EXERCISE GOAL -
Among the entries below, find each line with "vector" and show it.

DATA FOR THIS EXERCISE -

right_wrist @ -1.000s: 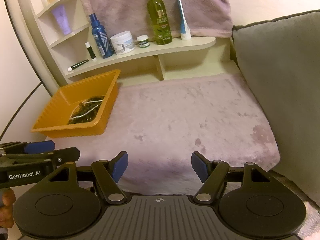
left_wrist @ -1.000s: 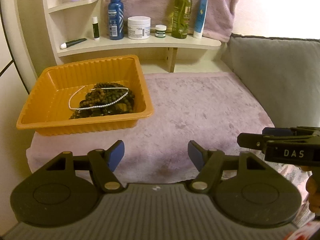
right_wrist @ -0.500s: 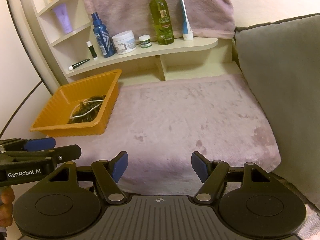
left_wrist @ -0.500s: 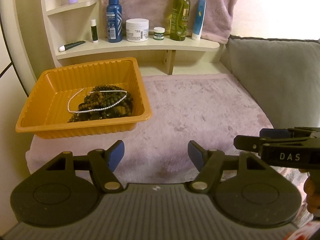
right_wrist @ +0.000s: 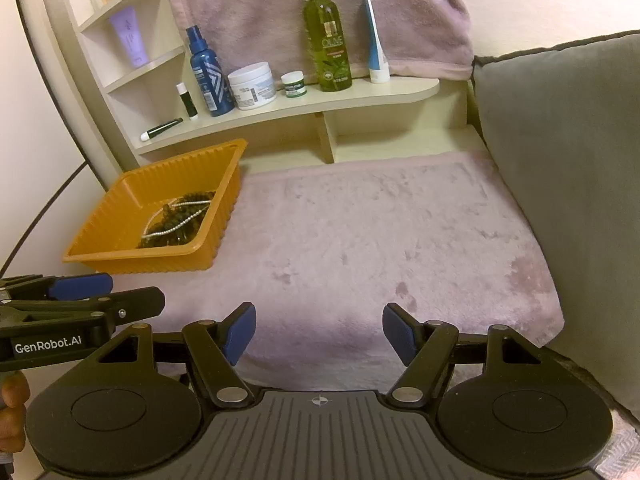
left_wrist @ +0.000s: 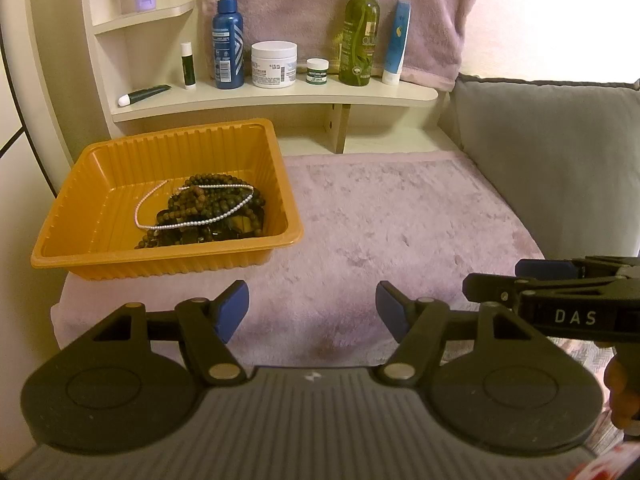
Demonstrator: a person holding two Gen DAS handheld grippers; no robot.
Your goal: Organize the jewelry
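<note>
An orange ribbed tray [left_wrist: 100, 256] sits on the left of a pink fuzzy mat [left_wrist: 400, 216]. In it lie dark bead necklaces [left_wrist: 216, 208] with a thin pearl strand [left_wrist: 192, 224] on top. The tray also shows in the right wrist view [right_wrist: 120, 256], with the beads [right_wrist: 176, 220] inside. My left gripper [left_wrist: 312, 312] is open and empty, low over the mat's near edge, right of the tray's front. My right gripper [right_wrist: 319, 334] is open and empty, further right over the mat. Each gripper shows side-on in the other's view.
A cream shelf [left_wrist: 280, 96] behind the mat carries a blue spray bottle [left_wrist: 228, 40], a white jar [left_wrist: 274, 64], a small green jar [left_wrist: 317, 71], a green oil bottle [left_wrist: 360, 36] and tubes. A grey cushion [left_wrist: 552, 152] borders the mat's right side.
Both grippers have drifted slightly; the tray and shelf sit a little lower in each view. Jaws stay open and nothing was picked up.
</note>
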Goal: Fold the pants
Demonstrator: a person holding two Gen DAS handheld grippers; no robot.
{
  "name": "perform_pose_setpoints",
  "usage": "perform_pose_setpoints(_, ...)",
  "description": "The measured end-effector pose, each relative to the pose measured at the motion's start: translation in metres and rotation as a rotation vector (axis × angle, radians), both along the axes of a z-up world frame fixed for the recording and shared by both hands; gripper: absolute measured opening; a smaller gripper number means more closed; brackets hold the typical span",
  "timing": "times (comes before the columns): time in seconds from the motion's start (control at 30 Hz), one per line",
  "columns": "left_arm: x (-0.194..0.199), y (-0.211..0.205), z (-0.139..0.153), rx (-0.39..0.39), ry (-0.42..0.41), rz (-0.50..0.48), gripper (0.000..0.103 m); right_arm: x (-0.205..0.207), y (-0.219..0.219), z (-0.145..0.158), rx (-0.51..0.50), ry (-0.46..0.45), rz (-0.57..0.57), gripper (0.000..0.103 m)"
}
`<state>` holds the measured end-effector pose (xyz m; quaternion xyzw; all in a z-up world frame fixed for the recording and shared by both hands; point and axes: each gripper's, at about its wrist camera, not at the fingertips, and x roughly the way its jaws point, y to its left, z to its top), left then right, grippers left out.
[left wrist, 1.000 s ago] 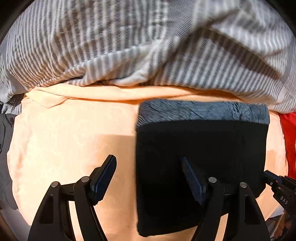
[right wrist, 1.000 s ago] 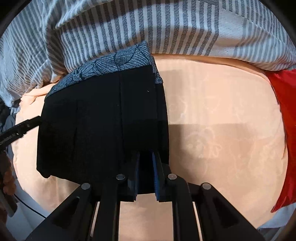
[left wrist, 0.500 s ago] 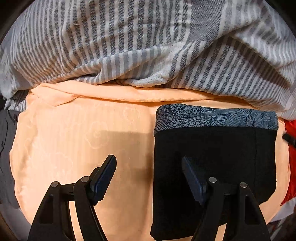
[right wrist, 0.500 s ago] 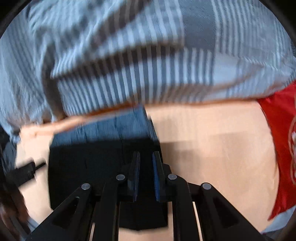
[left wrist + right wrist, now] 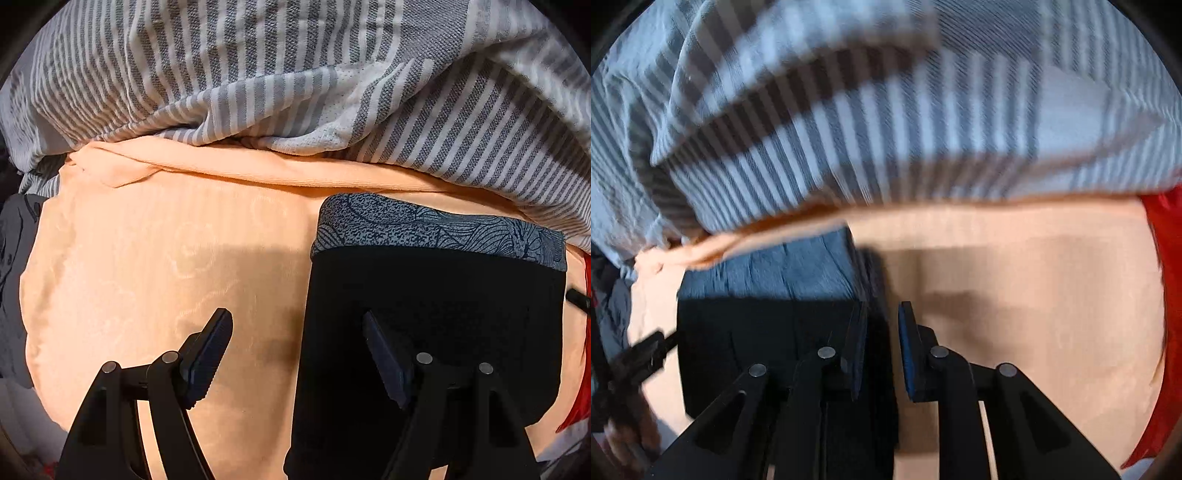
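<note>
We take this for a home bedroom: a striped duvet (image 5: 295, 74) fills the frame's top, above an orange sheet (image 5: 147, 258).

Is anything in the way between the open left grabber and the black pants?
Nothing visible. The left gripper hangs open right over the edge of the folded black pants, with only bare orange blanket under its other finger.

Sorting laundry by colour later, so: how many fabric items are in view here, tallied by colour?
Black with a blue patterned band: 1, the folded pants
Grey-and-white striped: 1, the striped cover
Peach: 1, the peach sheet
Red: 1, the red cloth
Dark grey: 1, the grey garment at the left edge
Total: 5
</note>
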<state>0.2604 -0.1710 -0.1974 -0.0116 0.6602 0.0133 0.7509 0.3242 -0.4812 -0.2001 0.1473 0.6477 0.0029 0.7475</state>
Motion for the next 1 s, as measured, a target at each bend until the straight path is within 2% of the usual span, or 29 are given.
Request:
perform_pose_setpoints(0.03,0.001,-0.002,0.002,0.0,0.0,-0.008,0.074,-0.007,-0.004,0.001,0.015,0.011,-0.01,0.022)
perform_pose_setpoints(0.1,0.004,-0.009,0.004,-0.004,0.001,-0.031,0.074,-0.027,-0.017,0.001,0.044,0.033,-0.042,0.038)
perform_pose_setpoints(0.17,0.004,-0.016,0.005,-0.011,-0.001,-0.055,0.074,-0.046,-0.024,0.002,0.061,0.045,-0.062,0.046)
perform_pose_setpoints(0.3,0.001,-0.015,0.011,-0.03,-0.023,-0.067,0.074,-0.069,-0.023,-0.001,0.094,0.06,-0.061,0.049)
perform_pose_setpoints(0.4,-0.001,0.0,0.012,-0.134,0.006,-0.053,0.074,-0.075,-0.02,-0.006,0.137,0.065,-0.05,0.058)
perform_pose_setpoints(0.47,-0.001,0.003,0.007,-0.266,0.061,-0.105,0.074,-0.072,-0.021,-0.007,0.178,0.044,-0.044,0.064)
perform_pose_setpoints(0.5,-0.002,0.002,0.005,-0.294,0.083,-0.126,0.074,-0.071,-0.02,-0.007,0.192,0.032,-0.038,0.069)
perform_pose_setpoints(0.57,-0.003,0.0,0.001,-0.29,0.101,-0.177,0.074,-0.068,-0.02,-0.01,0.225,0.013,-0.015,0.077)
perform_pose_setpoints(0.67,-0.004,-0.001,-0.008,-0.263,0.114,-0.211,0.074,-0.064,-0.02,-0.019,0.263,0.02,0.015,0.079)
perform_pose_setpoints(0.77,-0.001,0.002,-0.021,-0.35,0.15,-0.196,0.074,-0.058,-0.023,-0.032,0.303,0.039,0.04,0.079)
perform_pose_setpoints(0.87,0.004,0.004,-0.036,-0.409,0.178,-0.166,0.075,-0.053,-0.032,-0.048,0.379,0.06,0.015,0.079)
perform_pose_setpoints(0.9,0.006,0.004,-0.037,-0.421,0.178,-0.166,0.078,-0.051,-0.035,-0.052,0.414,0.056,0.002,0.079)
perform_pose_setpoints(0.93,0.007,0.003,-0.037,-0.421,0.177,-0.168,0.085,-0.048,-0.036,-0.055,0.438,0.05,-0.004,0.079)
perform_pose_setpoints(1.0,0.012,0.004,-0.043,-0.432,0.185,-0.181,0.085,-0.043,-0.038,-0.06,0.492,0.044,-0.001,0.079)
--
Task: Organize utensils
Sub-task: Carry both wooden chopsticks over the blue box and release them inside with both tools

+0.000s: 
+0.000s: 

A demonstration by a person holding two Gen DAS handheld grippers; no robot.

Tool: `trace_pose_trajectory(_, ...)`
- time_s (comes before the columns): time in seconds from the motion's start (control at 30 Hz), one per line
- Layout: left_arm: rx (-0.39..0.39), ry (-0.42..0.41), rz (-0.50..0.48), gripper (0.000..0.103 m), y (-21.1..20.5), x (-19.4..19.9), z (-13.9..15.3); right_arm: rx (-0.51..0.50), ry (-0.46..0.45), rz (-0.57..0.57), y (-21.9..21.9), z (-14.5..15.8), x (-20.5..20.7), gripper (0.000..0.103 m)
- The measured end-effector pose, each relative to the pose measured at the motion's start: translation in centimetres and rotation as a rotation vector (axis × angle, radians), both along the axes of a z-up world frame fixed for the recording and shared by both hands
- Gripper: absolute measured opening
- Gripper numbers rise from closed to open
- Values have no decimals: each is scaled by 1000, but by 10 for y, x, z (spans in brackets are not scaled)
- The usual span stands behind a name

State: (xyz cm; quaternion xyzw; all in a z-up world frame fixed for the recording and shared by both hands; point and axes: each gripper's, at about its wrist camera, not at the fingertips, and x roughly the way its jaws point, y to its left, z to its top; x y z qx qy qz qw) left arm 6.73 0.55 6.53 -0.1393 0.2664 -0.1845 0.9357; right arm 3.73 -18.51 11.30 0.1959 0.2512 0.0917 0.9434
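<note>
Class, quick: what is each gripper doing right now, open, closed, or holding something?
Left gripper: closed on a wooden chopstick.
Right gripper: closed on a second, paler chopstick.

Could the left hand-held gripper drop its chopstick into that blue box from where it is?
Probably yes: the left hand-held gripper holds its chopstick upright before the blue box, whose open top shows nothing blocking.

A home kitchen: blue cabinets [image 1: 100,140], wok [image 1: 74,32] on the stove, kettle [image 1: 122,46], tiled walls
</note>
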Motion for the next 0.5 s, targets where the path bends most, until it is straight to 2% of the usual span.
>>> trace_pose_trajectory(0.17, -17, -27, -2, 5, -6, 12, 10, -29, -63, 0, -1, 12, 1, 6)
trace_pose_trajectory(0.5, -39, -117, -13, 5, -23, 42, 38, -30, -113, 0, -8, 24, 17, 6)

RESPONSE FOR THIS EXERCISE -
  "description": "The measured end-effector pose, each relative to the pose measured at the motion's start: translation in metres and rotation as a rotation vector (axis × angle, radians), both along the axes of a z-up world frame fixed for the recording and shared by both hands; gripper: absolute measured opening; a smaller gripper number means more closed; brackets hold the typical span",
- The measured end-effector pose, each relative to the pose measured at the motion's start: translation in centimetres and rotation as a rotation vector (axis × angle, radians), both along the axes of a z-up world frame fixed for the recording and shared by both hands

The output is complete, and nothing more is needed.